▸ **Task objective**: A word-for-word copy of the data is what's wanted, with no pictures.

▸ **Data excerpt**:
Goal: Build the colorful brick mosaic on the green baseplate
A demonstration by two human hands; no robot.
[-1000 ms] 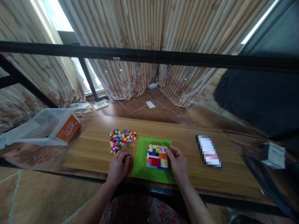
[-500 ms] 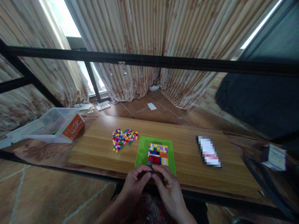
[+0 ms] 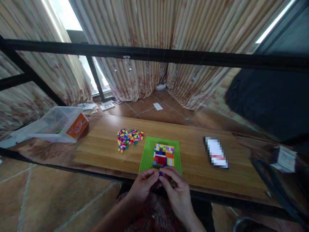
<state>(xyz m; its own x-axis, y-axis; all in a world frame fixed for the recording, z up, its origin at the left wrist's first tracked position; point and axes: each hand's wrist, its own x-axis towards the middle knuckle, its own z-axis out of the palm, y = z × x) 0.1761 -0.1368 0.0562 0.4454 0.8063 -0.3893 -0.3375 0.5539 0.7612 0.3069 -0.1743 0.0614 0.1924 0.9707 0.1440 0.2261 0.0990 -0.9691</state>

▸ **Task output**:
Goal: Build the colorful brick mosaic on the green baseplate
A demonstration by two human hands; no robot.
[-1000 ms] 
[-500 ms] 
[+0 ms] 
<state>(xyz m; its own x-axis, y-axis; all in a world frame fixed for the recording, z up, its origin at the left wrist's first tracked position; point and axes: each hand's wrist, its own x-axis towards the middle knuckle, its own z-axis out of the palm, y = z × x) 0.1761 -0.1368 0.0562 0.4454 0.8063 -0.3893 -0.3375 0.5539 0.7612 0.3069 -0.1743 0.0614 0.1924 0.9707 0.1440 0.2261 0.0990 -0.9691</state>

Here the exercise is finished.